The scores of the core questionnaire scale of quality of life after nursing (physical function, emotional function, cognitive function, social function), coagulation function indexes after nursing (prothrombin time, activated partial thromboplastin), nursing efficacy, and the total satisfaction rate of patients' families were compared between the two groups. The observation group was higher than the control group (P < .05). The renal function indexes after nursing (serum creatinine, urea nitrogen, α1-microglobulin, 24h urine protein quantitative) and the incidence of adverse reactions (gastrointestinal discomfort, hypoglycemia, abnormal liver function) were compared between the two groups.

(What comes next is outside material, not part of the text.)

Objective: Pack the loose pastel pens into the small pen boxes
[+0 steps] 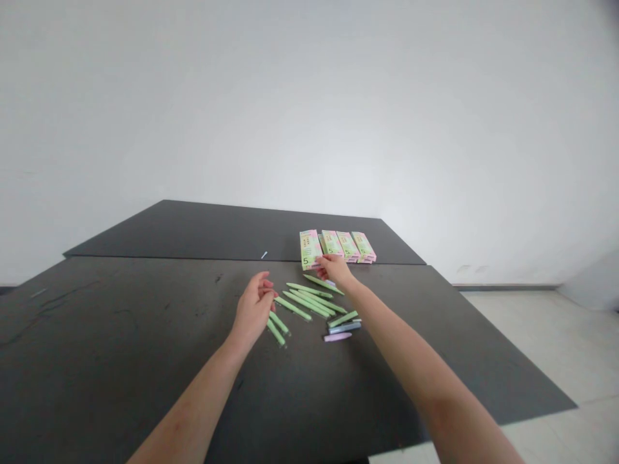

The observation group was lower than the control group (P < .05).
As an auxiliary treatment intervention measure, the clinical effects obtained from the practice of nursing cooperation of each key point and the support of family members provide important strategic guidance for the selection of nursing strategies for children with primary nephrotic syndrome and hyponatremia. Such potential improvements have greatly promoted the improvement of the quality and efficiency of the entire department of pediatric nephrology and nursing, and are worthy of clinical promotion. That is, the focus of nursing cooperation should pay attention to the key points of nursing cooperation for children with primary nephrotic syndrome and hyponatremia to improve the quality of life of patients. Future studies can explore the universality of the application effect of relevant nursing points in other children.
低钠血症是儿童原发性肾病综合征的主要并发症类型之一,可对患者神经系统造成严重损害,若不及早干预可导致死亡或休克。此外,患者年龄较小,常需注重各关键点的护理配合,以取得理想的临床治疗效果。分析儿童原发性肾病综合征合并低钠血症护理配合的关键点及实施效果。
回顾性分析2018年1月至2022年11月我院收治的100例原发性肾病综合征合并低钠血症患儿作为研究对象。将其分为对照组和观察组,每组50例。其中,对照组接受常规护理,观察组注重护理配合的各关键点。这包括密切关注血浆渗透压、血钠及心电图指标变化,警惕上述情况并及时采取恰当治疗措施;护理人员需指导家属配合缓解临床相关症状,指导家属避免给患儿食用刺激性食物,控制氯化钠摄入量。指导家长调整患儿衣物,保持皮肤干爽清洁。指导家长为患儿提供心理支持等护理配合关键点。对两组采取不同护理措施后,评估两组患儿护理后生活质量核心问卷量表得分、护理后肾功能及护理后凝血功能指标。同时比较两组的护理疗效、不良反应发生率及家属总体满意率。
比较两组护理后生活质量核心问卷量表得分(生理功能、情感功能、认知功能、社会功能)、护理后凝血功能指标(凝血酶原时间、活化部分凝血活酶时间)、护理疗效及患儿家属总体满意率。观察组高于对照组(P<0.05)。比较两组护理后肾功能指标(血清肌酐、尿素氮、α1-微球蛋白、24小时尿蛋白定量)及不良反应发生率(胃肠道不适、低血糖、肝功能异常)。观察组低于对照组(P<0.05)。
作为辅助治疗干预措施,各关键点护理配合实践及家属支持所取得的临床效果,为原发性肾病综合征合并低钠血症患儿护理策略的选择提供重要的策略指导。这种潜在的改善极大地促进了小儿肾病科及护理整体质量和效率的提升,值得临床推广。即护理配合重点应关注原发性肾病综合征合并低钠血症患儿护理配合关键点,以提高患者生活质量。未来研究可探索相关护理要点在其他患儿中应用效果的普遍性。